Elon Musk said Wednesday that a wireless device developed by his brain chip company Neuralink is expected to begin human clinical trials in six months, and that one of its first targeted applications is to restore vision.
The company is developing brain chip interfaces that enable disabled patients to move and communicate again. Based in the San Francisco Bay Area and Austin, Texas, Neuralink has been testing on animals in recent years as it seeks US regulatory approval to begin clinical trials in people.
“We want to be extremely careful and certain that this is going to work well before we put a device into a human, but we’ve submitted, I think most of our paperwork to the FDA and we think about In six months we should have our first NeuraLink in a human,” Musk said during a highly anticipated public update on the device.
The US Food and Drug Administration (FDA) did not immediately respond to a Reuters request for comment.
Musk said the first two human applications targeted by the Neuralink device would be to restore vision and enable muscle movement in people who cannot do so. “Even if someone doesn’t have sight, ever, as if they were born blind, we believe we can still restore sight,” he said.
The event was originally scheduled for October 31, but Musk postponed it a few days earlier without giving any reason.
Neuralink’s last public presentation, more than a year ago, involved a monkey with a brain chip that played a computer game thinking alone.

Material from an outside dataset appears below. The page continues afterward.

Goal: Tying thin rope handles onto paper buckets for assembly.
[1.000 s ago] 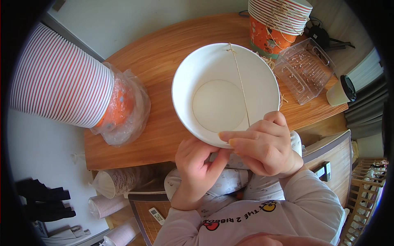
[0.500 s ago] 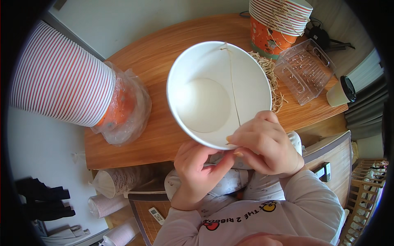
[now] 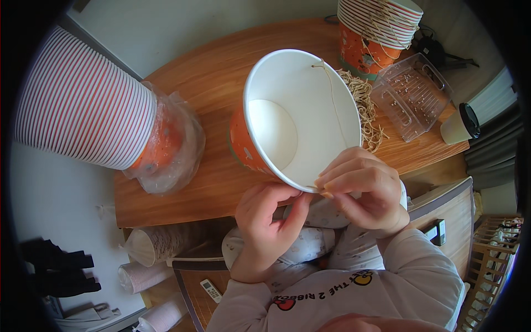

Musk, who also runs electric vehicle maker Tesla, rocket firm SpaceX and social media platform Twitter, is known for lofty goals such as colonizing Mars and saving humanity. His ambitions for Neuralink, which he launched in 2016, are on the same scale.
He wants to develop a chip that would allow the brain to control complex electronic devices and eventually allow people with paralysis to regain motor function and treat brain diseases such as Parkinson’s, dementia and Alzheimer’s. He also talks about merging the brain with artificial intelligence.
Neuralink, however, is running behind the times. Musk said in a 2019 presentation that he was aiming to get regulatory approval by the end of 2020. He then told a conference in late 2021 that he hoped to start human trials this year.
Current and former employees have said that Neuralink has repeatedly missed internal deadlines for obtaining FDA approval to begin human trials. Musk approached competitor Synchrony earlier this year about the potential Investment When he expressed frustration about the slow progress of Neuralink employees, Reuters reported in August.
Syncron passed a major milestone in July by implanting its device in a patient in the United States for the first time. It received US regulatory approval for human trials in 2021 and has completed studies in four people Australia,
The text of this story is published from a wire agency feed without any modification. Only the headline has been changed.